Reputation: 2315
I have an array lets say a = { 1,4,5,6,2,23,4,2};
now I have to find median of array position from 2 to 6 (odd total terms), so what I have done, I have taken a[1]
to a[5]
in arr[0]
to arr[4]
then I have sorted it and write the arr[2]
as the median .
But here every time I put values from one array to another, so that the values of my initial array remains the same. Secondly, I have sorted, so this procedure is taking pretty much **time**
.
So I want to know if there is any way I can do this differently to reduce my computation time
.
Any websites, material to understand, what, and how to do?
Upvotes: 10
Views: 14176
Reputation: 4153
All existing answers have some downsides in certain situations:
std::nth_element
is more efficient but it still mutates the subrange, so one still needs an additional array.For this reason, I am posting my approach which uses std::map
and is inspired by selection sort algorithm:
std::map<int, int>
.With this object, we can efficently find the median of the subrange whose length is subrangeLength
:
double median(const std::map<int, int> &histogram, int subrangeLength)
{
const int middle{subrangeLength / 2};
int count{0};
/* We use the fact that keys in std::map are sorted, so by simply iterating
and adding up the frequencies, we can find the median. */
if (subrangeLength % 2 == 1) {
for (const auto &freq : histogram) {
count += freq.second;
/* In case where subrangeLength is odd, "middle" is the lower integer bound of
subrangeLength / 2, so as soon as we cross it, we have found the median. */
if (count > middle) {
return freq.first;
}
}
} else {
std::optional<double> medLeft;
for (const auto &freq : histogram) {
count += freq.second;
/* In case where subrangeLength is even, we need to pay attention to the case when
elements at positions middle and middle + 1 are different. */
if (count == middle) {
medLeft = freq.first;
} else if (count > middle) {
if (!medLeft) {
medLeft = freq.first;
}
return (*medLeft + freq.first) / 2.0;
}
}
}
return -1;
}
Now when we want to get the median of next subrange, we simply update the histogram by decreasing the frequency of the element that is to be removed and add/increase it for the new element (with std::map
, this is done in constant time). Now we compute the median again and continue with this until we handle all subranges.
Upvotes: 0
Reputation: 4216
If you are doing multiple queries on the same array then you could use a Segment Tree. They are generally used to do range minimum/maximum and range sum queries but you can change it to do range median.

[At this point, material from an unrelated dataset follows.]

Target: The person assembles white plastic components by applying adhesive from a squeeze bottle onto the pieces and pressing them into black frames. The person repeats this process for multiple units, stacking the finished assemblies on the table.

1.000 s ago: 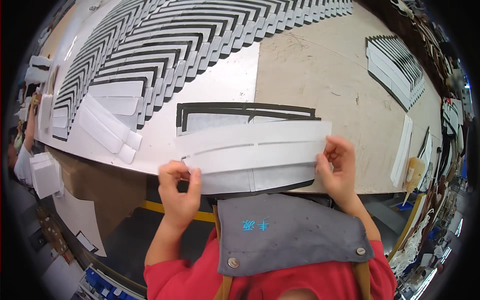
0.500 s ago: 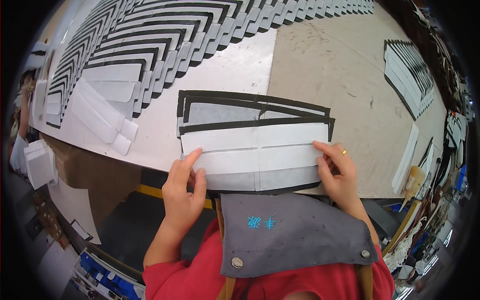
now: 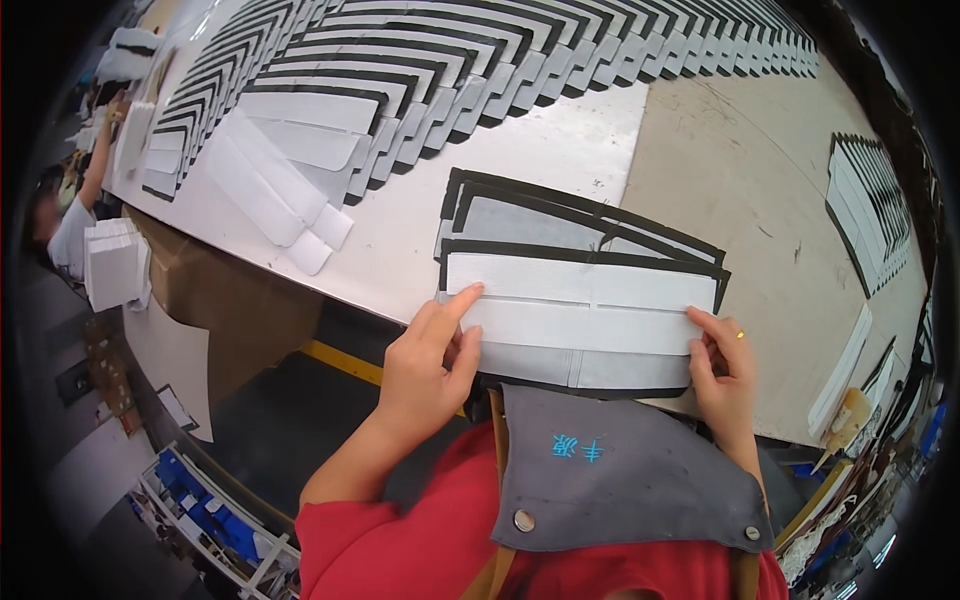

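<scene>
White folded card blank (image 3: 585, 305) flat on black-edged grey panels (image 3: 560, 225) at near table edge (image 3: 400, 250). Left hand (image 3: 430, 365): index finger extended, pressing blank's left end. Right hand (image 3: 722, 365): fingertips pressed together on right end. Beyond, fanned rows of black-and-white blanks (image 3: 450, 50).

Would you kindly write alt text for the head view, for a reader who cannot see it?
Two bare hands, left hand and right hand, press a white folded card sheet onto a black-edged grey panel at the table edge. Rows of overlapping black-and-white sheets fan across the far side.
</scene>
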### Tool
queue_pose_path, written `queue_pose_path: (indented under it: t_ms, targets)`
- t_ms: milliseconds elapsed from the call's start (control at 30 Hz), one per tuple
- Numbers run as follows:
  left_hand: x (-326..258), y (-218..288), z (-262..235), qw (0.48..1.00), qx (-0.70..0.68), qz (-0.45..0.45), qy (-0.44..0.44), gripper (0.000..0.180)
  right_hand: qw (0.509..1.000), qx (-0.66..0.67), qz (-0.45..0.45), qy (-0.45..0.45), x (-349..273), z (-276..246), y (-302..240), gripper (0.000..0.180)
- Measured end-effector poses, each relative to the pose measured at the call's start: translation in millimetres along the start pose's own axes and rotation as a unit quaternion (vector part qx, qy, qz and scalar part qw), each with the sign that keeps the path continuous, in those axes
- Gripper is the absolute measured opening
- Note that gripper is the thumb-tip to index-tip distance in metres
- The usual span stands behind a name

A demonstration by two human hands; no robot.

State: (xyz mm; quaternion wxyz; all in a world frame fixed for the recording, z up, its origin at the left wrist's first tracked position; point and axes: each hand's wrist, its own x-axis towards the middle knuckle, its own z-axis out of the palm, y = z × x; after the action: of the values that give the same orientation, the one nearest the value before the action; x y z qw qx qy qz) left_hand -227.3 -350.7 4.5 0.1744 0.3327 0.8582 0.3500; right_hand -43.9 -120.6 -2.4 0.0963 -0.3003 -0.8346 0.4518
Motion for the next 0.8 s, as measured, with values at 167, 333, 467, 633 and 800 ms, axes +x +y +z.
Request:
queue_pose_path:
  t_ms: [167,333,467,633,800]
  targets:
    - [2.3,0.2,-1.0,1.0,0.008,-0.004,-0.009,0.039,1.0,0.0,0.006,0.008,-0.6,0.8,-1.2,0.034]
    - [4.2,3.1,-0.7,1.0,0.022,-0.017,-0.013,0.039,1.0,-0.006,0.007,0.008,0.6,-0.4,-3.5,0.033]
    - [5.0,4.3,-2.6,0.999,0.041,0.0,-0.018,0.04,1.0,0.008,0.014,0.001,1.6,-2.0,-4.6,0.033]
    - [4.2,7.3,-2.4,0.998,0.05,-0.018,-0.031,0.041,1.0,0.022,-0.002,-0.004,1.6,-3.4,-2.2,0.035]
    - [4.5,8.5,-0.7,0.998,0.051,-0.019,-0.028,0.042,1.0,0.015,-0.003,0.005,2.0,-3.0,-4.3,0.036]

A segment tree for a set with n intervals uses O(n log n) storage and can be built in O(n log n) time. A range query can be done in O(log n).
Example of median in range segment tree:
You build the segment tree from the bottom up (update from the top down):
[5]
[3] [7]
[1,2] [4] [6] [8]
1 2 3 4 5 6 7 8
Indices covered by node:
[4]
[2] [6]
[0,1] [3] [5] [7]
0 1 2 3 4 5 6 7
A query for median for range indices of 4-6 would go down this path of values:
[4]
[5]
0 1 2 3 4 5 6 7
Doing a search for the median, you know the number of total elements in the query (3) and the median in that range would be the 2nd element (index 5). So you are essentially doing a search for the first node which contains that index which is node with values [1,2] (indices 0,1).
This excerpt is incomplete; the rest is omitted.